CPAP Therapy Helps Patients Sleep-and Look-Better

Primary care physicians can tell their sleep apnea patients that not only will they be healthier but they may well look more alert, more attractive, and more youthful.

Patients with obstructive sleep apnea (OSA) who use continuous positive airway pressure (CPAP) therapy can get a good night’s sleep and a bonus benefit-they may also look better, according to the results of a new study.

“Primary care physicians can tell their sleep apnea patients that not only will they be healthier if they use their CPAP, but they may well look more alert, more attractive, and more youthful in a way that will be apparent to those around them,” lead author Ronald Chervin, MD, MS, director of the University of Michigan Sleep Disorders Center in Ann Arbor, told ConsultantLive.

With a sensitive “face mapping” technique usually used by surgeons, and a panel of independent appearance raters, the researchers detected changes in 20 middle-aged patients with OSA just a few months after they began using CPAP to help them breathe better during sleep and overcome chronic sleepiness.

Chervin and colleagues performed highly precise 3-dimensional digital photogrammetry before and after at least 2 months of adherent use of CPAP therapy. Then 22 raters assessed pre- and post-treatment facial images, paired side-by-side in random order.

The patients in the post-treatment photos looked more alert, more youthful, and more attractive about two-thirds of the time, the raters stated. They also correctly identified the post-treatment photo two-thirds of the time.
 
The objective measures of facial appearance showed that patients’ foreheads were less puffy and their faces were less red after CPAP treatment. The redness reduction was especially visible in 16 Caucasian patients and was associated with the independent raters’ tendency to say a patient looked more alert in the post-treatment photo. The researchers also perceived, but did not have a way to measure, a reduction in forehead wrinkles after treatment.

“Perhaps the changes we saw reflected better cardiac output, decreased accumulation of fluid in the legs during the day, and decreased transfer of that fluid into swelling in the face during the night,” Dr Chervin said. “Untreated sleep apnea impairs heart function (cardiac output). When sleep apnea is treated, cardiac output may improve, meaning in part that the heart may keep fluids from accumulating during the day in the lower extremities.
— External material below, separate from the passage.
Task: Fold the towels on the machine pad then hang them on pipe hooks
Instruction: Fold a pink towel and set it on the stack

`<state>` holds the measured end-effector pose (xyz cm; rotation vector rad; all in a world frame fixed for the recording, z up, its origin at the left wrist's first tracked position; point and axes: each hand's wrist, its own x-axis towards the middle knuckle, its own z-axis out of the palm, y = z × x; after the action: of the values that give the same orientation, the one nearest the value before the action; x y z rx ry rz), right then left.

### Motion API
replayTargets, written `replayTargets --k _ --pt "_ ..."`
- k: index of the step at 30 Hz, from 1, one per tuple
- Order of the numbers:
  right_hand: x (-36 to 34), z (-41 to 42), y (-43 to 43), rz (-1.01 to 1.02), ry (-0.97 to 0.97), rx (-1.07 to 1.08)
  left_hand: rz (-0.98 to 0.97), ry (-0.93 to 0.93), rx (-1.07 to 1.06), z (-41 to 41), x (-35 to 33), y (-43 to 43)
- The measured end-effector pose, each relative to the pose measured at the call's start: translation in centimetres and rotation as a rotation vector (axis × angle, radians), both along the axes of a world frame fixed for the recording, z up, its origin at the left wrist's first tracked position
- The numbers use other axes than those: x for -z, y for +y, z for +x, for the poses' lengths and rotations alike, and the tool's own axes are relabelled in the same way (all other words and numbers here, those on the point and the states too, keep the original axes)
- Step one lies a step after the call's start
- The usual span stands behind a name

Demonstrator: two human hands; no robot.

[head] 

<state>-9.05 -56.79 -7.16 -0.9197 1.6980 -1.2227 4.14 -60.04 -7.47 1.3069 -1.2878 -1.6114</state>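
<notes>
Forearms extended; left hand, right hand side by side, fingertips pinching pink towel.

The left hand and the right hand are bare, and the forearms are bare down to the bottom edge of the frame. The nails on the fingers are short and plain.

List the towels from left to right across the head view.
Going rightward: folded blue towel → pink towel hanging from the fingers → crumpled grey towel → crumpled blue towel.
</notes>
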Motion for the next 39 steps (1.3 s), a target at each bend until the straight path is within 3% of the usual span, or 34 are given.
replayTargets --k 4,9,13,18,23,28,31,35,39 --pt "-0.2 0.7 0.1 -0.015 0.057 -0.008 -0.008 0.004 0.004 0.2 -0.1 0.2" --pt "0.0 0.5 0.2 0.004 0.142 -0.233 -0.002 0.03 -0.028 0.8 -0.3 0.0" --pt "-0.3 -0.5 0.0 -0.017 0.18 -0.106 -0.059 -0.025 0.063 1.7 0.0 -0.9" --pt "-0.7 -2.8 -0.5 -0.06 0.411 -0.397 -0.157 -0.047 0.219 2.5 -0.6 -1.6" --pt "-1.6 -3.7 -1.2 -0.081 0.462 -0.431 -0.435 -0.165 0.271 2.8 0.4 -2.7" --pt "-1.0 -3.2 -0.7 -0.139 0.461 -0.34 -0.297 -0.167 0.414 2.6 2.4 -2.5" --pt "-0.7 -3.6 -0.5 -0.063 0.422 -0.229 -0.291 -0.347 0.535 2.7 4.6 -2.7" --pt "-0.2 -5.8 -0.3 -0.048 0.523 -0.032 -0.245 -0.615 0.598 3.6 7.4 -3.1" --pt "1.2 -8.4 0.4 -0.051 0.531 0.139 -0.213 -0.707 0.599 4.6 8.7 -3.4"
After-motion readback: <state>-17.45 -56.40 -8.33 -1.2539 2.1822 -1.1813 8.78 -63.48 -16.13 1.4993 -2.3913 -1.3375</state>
When we lie down each night, accumulated fluids in the lower extremities may redistribute to the upper body, neck, and head.”
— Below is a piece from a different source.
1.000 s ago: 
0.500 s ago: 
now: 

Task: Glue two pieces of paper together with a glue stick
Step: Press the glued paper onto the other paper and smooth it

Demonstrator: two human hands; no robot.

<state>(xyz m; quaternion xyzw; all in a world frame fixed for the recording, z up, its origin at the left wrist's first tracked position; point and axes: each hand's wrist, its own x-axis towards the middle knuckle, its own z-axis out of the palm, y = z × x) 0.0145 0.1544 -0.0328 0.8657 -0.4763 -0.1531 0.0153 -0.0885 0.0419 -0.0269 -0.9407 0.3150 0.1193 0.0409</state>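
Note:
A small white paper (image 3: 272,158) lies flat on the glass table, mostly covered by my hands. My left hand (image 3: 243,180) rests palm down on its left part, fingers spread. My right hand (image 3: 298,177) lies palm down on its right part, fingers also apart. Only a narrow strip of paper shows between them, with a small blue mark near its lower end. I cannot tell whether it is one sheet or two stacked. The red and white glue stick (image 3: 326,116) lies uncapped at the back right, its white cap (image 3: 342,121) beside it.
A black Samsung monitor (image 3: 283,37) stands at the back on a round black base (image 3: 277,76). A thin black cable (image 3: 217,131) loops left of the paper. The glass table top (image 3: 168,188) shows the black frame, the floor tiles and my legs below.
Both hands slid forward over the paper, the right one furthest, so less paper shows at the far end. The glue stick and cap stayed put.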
The study grew out of the anecdotal evidence that sleep center staff often thought sleep apnea patients looked better during follow-up visits after using CPAP. However, Dr Chervin said, “We were surprised that our approach could not document any improvement after treatment in the tendency to have dark blue circles or puffiness under the eyes.” Further research is needed to assess facial changes in more patients and over a longer period of CPAP treatment, he noted.

“Physicians of all types might be able to use pictures taken before and after CPAP to help convince patients to continue using their CPAP on a nightly basis,” said Dr Chervin. “Diagnosis and treatment of sleepy patients with OSA stands to benefit affected individuals in many ways, including their appearance.”

The researchers reported their results in the September 2013 issue of the Journal of Clinical Sleep Medicine.